Re: [Python-ideas] Add an option for delimiters in bytes.hex()

2017-05-02 Thread Steven D'Aprano
On Tue, May 02, 2017 at 11:45:35PM +1000, Nick Coghlan wrote:

> Attempting to align the terminology with existing string methods and
> other stdlib APIs:
[...]
> 1. we don't have any current APIs or documentation that use "chunk" in
> combination with any kind of delimiter
> 2. we don't have any current APIs or documentation that use "chunk" as
> a verb - they all use it as a noun

English has a long and glorious tradition of verbing nouns, and nouning 
verbs. Group can mean the action of putting things into a group, join 
likewise refers to both the action of attaching two things and the seam 
or joint where they have been joined. Likewise for chunking:

https://duckduckgo.com/html/?q=chunking

"Chunk" has used as a verb since at least 1890 (albeit with a different 
meaning). None of my dictionaries give a date for the use of chunking to 
mean dividing something up into chunks, so that could be quite recent, 
but it's well-established in education (chunking as a technique for 
doing long division), psychology, linguistics and more.
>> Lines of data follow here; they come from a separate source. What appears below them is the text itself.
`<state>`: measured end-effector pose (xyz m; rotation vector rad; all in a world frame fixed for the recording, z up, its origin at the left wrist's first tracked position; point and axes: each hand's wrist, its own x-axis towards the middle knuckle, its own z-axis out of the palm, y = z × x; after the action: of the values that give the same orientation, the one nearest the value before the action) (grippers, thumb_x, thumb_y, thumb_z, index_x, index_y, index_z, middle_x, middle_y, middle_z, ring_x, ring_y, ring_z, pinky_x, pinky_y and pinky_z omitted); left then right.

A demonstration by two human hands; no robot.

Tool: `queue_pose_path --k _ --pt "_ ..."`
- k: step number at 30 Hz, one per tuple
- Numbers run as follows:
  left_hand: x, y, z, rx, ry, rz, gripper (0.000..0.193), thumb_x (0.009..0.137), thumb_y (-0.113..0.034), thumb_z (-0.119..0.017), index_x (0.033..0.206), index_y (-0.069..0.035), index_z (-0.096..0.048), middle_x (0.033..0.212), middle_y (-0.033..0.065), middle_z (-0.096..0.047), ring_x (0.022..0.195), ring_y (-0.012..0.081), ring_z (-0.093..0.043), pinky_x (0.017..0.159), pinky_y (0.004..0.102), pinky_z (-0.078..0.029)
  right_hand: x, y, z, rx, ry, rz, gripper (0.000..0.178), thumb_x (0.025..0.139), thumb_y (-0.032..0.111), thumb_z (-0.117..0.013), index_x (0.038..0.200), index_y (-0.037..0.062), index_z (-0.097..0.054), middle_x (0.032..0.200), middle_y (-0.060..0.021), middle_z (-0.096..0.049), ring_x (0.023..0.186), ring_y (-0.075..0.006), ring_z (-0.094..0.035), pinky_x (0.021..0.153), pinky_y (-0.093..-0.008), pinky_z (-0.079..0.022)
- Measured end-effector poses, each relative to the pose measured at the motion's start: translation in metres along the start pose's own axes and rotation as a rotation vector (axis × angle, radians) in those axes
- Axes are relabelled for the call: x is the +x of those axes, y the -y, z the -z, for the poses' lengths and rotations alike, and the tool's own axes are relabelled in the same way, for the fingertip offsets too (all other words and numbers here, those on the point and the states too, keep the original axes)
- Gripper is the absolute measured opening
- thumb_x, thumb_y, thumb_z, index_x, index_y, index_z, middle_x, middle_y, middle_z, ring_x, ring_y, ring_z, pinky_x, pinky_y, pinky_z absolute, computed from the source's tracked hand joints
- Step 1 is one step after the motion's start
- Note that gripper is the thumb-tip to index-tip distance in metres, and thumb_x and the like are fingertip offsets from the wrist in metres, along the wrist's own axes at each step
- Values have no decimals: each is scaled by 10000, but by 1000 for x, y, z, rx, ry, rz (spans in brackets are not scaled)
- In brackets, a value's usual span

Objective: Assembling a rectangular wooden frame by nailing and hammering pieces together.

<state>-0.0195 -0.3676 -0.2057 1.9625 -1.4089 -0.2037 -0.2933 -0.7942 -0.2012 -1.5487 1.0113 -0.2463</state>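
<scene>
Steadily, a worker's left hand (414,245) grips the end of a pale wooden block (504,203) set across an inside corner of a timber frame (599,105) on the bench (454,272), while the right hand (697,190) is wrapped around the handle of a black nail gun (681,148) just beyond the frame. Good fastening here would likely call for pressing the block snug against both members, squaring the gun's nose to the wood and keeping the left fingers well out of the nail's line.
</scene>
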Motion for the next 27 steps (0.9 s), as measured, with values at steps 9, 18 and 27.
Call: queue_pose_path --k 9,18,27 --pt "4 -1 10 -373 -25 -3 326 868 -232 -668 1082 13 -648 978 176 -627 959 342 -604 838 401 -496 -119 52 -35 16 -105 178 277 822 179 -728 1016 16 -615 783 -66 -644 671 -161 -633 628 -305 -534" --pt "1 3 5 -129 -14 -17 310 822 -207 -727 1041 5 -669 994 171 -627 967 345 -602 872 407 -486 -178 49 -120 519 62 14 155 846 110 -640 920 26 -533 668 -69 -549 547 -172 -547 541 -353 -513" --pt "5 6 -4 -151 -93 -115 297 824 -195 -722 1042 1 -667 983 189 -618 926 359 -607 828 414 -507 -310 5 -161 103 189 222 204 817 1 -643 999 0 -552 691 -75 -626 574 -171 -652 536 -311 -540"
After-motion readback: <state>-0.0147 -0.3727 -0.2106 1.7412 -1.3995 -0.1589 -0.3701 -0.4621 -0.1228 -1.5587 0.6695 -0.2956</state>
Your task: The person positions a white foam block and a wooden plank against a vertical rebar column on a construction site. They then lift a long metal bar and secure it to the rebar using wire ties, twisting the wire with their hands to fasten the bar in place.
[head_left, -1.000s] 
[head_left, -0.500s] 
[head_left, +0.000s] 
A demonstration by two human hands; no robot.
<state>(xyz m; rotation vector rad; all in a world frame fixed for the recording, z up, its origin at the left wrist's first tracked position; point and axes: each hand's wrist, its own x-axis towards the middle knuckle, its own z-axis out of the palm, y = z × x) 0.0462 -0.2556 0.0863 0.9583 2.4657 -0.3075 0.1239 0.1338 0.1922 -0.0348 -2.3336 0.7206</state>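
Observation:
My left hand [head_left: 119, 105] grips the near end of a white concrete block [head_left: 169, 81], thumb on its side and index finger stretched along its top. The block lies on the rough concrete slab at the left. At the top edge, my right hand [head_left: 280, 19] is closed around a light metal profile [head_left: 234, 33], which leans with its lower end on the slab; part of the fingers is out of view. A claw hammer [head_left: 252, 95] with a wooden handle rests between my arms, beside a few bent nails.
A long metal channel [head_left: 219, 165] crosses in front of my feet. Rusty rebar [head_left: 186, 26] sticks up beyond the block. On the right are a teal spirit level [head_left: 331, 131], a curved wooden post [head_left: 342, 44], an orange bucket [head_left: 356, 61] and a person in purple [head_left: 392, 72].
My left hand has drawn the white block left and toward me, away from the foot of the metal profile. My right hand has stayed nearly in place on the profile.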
I remember using 
"chunking" as a verb to describe Hyperscript's text handling back in the 
mid 1980s, e.g. "word 2 of line 6 of text".

The nltk library handles chunk as both a noun and verb in a similar 
sense:

http://www.nltk.org/howto/chunk.html


> So if we went with this approach, then Carl Smith's suggestion of
> "str.delimit()" likely makes sense.

The problem with "delimit" is that in many contexts it refers to 
marking both the start and end boundaries, e.g. people often refer to 
string delimiters '...' and list delimiters [...]. That doesn't apply 
here, where we're adding separators between chunks/groups.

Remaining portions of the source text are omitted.